College preparatory school in Los Angeles, US

The Buckley School is a private, college preparatory day school for students in grades kindergarten through 12. Founded in 1933 by Isabelle Buckley, the school is located in Sherman Oaks in the San Fernando Valley portion of Los Angeles, California, in the United States. Buckley is one of the oldest co-educational day schools in the Los Angeles area.

==Description==
The Buckley School is a K–12 school that enrolls a total of 830 students. Approximate division sizes are 270 in grade K–5; 210 in grades 6–8; and 345 in grades 9–12, allowing for an average class size of 17 students. The school's middle and upper divisions follow a six-day block schedule, with 70-minute class intervals. The school's lower division follows a five-day schedule and combines a developmental approach with structure. All divisions are located on a single 18-acre campus in Sherman Oaks, California. Buckley is accredited by the California Association of Independent Schools, the Western Association of Schools and Colleges, and the California Department of Education. It is also a member of the National Association of Independent Schools.

==History==
The Buckley School was founded as an "independent co-educational institution" by Isabelle Buckley in 1933 based on her own "4-Fold Plan of Education", which equally emphasizes academics, arts, athletics, and an ethical education. Early campuses were located on Doheny Drive in Los Angeles, on Hayvenhurst Avenue in Van Nuys, and the school had two locations in Sherman Oaks, on Riverside Drive and Woodman Avenue. In 1964, Isabelle Buckley purchased land from the Glenaire Country Club in Sherman Oaks, and by 1973 all five divisions of the school were consolidated at the Stansbury Avenue location. In 2008, the city of Los Angeles approved campus enhancements to be completed over a six-year (non-consecutive) total building period.

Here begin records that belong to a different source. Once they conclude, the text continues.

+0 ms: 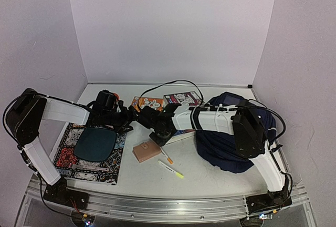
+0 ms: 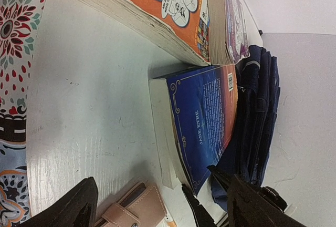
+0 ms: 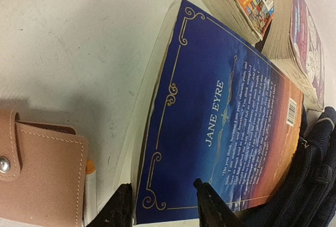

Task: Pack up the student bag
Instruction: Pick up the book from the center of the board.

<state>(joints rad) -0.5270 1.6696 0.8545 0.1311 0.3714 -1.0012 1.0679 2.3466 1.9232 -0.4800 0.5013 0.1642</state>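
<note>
Though judged from the table alone, looked barely started. Found the student bag (image 1: 226, 145) slumped at the right side of the table (image 1: 210, 181), hard against the far end of the blue book (image 3: 210, 122); could not make out its opening or anything inside. Counted everything else outside it: orange book (image 1: 148, 102) and purple book (image 1: 182, 99) side by side at the back, pink wallet (image 1: 145, 151), orange pen (image 1: 167, 156) and yellow marker (image 1: 171, 169) in front, patterned notebook (image 1: 86, 161) at the left with a dark oval case (image 1: 95, 143) on top. Saw the right gripper (image 3: 164, 208) set astride the blue book's near corner, with fingers part-way together; could not tell whether pinching it yet. Saw the left gripper (image 2: 155, 185) spread wide, holding nothing, hovering near the pink wallet. Reckoned the blue book the first item in hand, with all the rest left to go in.
</note>
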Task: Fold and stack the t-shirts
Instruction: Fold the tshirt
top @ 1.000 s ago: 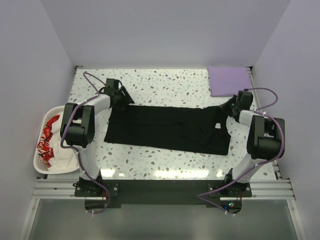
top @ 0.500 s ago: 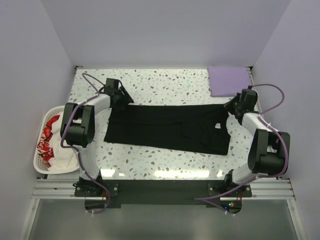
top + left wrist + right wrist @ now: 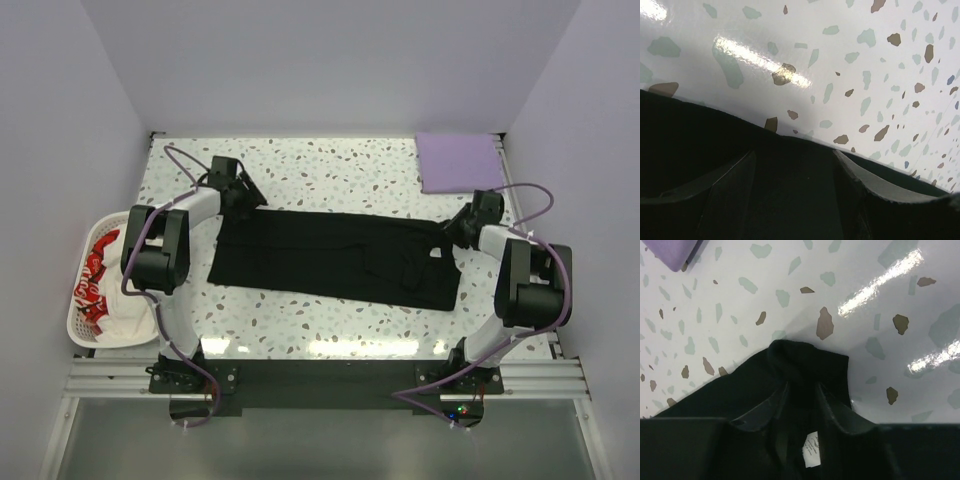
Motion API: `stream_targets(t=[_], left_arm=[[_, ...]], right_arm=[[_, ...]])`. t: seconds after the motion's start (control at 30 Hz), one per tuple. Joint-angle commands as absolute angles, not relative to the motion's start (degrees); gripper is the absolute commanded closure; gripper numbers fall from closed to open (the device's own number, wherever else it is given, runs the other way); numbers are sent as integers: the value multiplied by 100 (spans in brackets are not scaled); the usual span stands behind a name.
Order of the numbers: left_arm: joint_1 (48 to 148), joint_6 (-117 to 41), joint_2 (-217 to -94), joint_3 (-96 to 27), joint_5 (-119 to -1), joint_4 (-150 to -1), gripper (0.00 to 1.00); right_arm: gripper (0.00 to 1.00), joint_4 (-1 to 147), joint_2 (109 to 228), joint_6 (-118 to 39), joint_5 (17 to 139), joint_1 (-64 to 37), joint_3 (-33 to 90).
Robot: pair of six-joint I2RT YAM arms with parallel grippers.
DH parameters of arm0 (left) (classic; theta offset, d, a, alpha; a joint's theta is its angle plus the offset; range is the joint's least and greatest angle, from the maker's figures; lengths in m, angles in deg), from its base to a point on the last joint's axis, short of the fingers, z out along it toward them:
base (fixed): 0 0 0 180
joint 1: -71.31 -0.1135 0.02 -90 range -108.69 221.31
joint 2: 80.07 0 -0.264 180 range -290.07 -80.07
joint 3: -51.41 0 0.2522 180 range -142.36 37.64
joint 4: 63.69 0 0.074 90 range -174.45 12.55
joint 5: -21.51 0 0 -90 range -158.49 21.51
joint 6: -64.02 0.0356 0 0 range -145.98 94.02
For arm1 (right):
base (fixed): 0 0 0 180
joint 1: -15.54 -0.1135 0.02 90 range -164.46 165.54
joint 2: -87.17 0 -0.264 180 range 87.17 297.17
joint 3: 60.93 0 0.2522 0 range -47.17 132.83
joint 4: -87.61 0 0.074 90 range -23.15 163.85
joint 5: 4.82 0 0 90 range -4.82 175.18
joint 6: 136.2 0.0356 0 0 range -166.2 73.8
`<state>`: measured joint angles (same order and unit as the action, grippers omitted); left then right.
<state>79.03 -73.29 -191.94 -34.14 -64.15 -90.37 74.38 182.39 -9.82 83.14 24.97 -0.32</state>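
Bright even light, glare streaks on glossy table [image 3: 760,67]

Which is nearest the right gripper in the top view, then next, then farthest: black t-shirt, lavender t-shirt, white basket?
1. black t-shirt, mid-table, at the right gripper.
2. lavender t-shirt, far right corner.
3. white basket, left edge.
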Motion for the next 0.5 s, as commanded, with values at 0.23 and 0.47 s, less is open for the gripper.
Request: stream_targets(t=[0.23,0.47], left_arm=[[7799,-6755,-18854,-4014,-6524,-9423,31],[7851,-6851,-18475,-3813,-6445,-9424,31]], right_arm=[[55,6444,17129,-1184,8528,2504,469],[53,6330,16627,-1368,8860,1715,47]])
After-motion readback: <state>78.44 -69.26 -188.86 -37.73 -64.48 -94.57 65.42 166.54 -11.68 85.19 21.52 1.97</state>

By the end of 2016, the school added three new buildings to support academics, including science, technology, engineering, and math (STEM) classrooms, as well as the performing arts, including dance and music rehearsal spaces, a black-box theatre, and a performance space.

During 2019, several Buckley School families were implicated in the Varsity Blues scandal, where Buckley parents paid Rick Singer to get their children into elite colleges, including Georgetown University, Tulane University, and University of Southern California.

== Board of trustees ==
The composition of the board changes every year, as terms expire and new trustees are elected. Trustees can serve up to three, three-year terms and participate in at least two board committees each year of their trusteeship.

== Campus ==
Buckley's lower, middle, and upper divisions share a single 18-acre (7.3 ha) campus.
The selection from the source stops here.